• **Provided material**
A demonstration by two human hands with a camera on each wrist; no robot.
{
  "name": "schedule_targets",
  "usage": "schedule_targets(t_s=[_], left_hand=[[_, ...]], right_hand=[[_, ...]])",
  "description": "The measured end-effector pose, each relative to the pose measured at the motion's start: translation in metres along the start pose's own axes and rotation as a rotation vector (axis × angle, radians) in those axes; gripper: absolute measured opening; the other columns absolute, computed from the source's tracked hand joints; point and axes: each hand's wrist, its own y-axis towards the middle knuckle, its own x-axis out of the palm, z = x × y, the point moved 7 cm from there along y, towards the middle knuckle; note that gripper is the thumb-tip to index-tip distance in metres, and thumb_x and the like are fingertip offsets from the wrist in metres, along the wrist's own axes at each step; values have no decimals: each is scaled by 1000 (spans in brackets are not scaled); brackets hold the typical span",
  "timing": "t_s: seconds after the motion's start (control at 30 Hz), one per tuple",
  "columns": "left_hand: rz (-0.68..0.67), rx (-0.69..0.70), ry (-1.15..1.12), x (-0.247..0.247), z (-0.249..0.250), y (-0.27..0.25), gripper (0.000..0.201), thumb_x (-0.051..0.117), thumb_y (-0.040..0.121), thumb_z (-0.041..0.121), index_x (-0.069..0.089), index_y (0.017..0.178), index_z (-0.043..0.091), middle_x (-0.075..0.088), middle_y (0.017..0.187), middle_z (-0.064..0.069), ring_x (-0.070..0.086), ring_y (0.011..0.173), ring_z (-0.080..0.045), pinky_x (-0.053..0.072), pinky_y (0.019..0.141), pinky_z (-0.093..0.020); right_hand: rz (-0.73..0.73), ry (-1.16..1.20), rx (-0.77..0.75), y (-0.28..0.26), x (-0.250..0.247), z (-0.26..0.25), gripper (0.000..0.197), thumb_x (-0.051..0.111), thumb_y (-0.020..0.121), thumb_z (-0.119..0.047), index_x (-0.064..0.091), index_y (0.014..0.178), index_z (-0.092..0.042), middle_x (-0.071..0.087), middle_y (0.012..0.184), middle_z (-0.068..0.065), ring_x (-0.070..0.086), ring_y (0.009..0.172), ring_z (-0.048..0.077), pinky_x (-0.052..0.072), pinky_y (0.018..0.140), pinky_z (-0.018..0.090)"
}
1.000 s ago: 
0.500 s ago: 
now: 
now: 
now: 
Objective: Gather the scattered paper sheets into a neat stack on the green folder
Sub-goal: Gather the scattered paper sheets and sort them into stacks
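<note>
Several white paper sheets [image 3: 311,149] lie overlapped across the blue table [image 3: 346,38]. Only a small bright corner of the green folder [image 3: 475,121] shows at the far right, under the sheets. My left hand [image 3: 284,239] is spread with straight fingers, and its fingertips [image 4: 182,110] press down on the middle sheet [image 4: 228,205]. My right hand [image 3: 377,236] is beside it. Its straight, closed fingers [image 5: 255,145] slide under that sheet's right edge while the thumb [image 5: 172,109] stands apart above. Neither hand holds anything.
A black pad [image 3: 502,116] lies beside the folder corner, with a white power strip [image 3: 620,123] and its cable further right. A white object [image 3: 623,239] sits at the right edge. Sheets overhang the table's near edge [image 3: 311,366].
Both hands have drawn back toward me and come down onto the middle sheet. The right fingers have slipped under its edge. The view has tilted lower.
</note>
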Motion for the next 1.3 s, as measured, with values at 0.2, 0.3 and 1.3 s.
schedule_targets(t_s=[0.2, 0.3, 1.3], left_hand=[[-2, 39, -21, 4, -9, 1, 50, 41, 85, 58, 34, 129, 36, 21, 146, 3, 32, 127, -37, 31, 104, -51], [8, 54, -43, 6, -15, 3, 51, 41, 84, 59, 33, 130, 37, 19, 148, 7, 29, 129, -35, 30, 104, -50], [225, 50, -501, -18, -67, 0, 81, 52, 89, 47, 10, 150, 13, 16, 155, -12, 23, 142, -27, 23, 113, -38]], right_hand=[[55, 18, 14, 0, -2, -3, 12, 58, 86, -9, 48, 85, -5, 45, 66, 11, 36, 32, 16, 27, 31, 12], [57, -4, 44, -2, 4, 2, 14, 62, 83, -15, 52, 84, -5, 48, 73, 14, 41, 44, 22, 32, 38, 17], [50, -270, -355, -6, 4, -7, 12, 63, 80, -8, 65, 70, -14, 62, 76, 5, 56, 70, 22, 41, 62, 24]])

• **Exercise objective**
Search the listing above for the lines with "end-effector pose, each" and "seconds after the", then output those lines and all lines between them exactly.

• **Solved problem**
  "description": "The measured end-effector pose, each relative to the pose measured at the motion's start: translation in metres along the start pose's own axes and rotation as a rotation vector (axis × angle, radians) in those axes; gripper: absolute measured opening; the other columns absolute, computed from the source's tracked hand joints; point and axes: each hand's wrist, its own y-axis towards the middle knuckle, its own x-axis out of the palm, z = x × y, the point moved 7 cm from there along y, towards the middle knuckle; note that gripper is the thumb-tip to index-tip distance in metres, and thumb_x and the like are fingertip offsets from the wrist in metres, along the wrist's own axes at each step; values have no decimals: each is scaled by 1000 (spans in brackets are not scaled); brackets hold the typical span",
  "timing": "t_s: seconds after the motion's start (control at 30 Hz), one per tuple",

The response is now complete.